Après cela, on pouvait croire que les travaux pourraient démarrer, mais il s'est avéré qu'il fallait obtenir l'autorisation d'une instance intérieure bulgare: le ministère du Développement régional et de l'Aménagement. Celui-ci a donc à son tour étudié attentivement le projet conceptuel de la centrale nucléaire avant de donner son accord.

Le temps passait. Et le temps, c'est de l'argent. Cependant, le maître d'oeuvre n'a pas perdu patience: le projet nucléaire bulgare est bien trop important pour la Russie. En remportant ce prestigieux appel d'offres, le pays a surmonté un intermède européen qui durait depuis l'époque soviétique, et a ainsi fait son retour sur le marché occidental de construction de centrales nucléaires. Belene est le premier chantier de construction russe sur le territoire de l'Union européenne. Il revêt une importance non seulement économique, mais aussi politique: les positions de la Russie se renforcent dans les Balkans, et donc en Europe.

La compagnie Atomstroïexport a lutté contre de puissantes corporations occidentales pour obtenir ce contrat, entre autres, le tchèque Skoda, le japonais Toshiba et le consortium anglo-américain Westinghouse. La Bulgarie a fait appel aux services de plus de 200 spécialistes de 8 pays pour l'expertise technique et l'évaluation des projets, invitant des sociétés de conseil aussi réputées que Parsons et Deloitte. Mais les avantages de la technologie russe étaient si évidents que les experts ont dû s'incliner. Le modèle russe a été considéré comme le plus rentable, le plus sûr et le plus viable (délai de fonctionnement: 60 ans).

La progression des centrales nucléaires russes sur le marché mondial est logique et attendue: elles sont conformes aux plus hautes exigences en matière de qualité et de sécurité. Le projet AES-92 à la base de la construction de la centrale de Belene est une version moderne du réacteur russe à eau pressurisée (VVER). La Bulgarie connaît ce type de réacteurs, ils ont longtemps été utilisés avec succès à la centrale nucléaire de Kozlodouï, jusqu'à ce que l'Union européenne ne les prenne en grippe sans raison valable.

Mais le projet AES-92 ne suscite aucun doute de la part de qui que ce soit. Il se fonde sur 2 réacteurs VVER-1000 de nouvelle génération qui ont évolué et ont été perfectionnés grâce à des technologies modernes, bref, ils sont fiables et rentables. Le projet de Belene se distingue par une combinaison exceptionnelle de systèmes de sécurité actifs et passifs, assurant ainsi à la centrale nucléaire un niveau maximal de protection.

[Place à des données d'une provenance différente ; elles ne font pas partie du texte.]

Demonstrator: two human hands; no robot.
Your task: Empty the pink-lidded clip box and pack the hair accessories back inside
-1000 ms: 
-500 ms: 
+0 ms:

Les constructeurs ont prévu les "pires" scénarios d'incidents éventuels, par exemple, une panne générale de courant, la rupture de la cuve d'un réacteur ou encore l'impact d'un avion sur le bâtiment de la centrale. La particularité de celle-ci réside dans la double enveloppe protectrice du bâtiment du réacteur: une enveloppe intérieure en acier et une extérieure en béton armé renforcé. Ce système de sécurité prévoit également une trappe d'écoulement en cas de fusion du coeur du réacteur: cette idée originale est entièrement russe.

Compte tenu de la tendance à la mondialisation dans le domaine de la construction de centrales nucléaires, qui répond aux besoins énergétiques de la planète, la Russie a conclu en 2007 un contrat avec le consortium Carsib comprenant les compagnies Areva et Siemens. Ce partenaire fournira des équipements sur le chantier de construction de Belene, en particulier le système de contrôle et de commandes.

Le coût raisonnable du projet russe représente également un avantage substantiel. La construction des 2 réacteurs de 1.000 MW chacun reviendra à 3,997 milliards d'euros à la Bulgarie. Il s'agit toutefois d'une somme considérable pour ce pays, c'est pourquoi Sofia cherche des investisseurs. BNP Paribas lui a déjà accordé un crédit de 350 millions d'euros. La Russie est également prête à fournir la somme nécessaire. La Bulgarie sait très bien pour quoi elle paie: la centrale nucléaire de Belene rendra au pays son assurance énergétique.

Les opinions exprimées dans cet article sont laissées à la stricte responsabilité de l'auteur.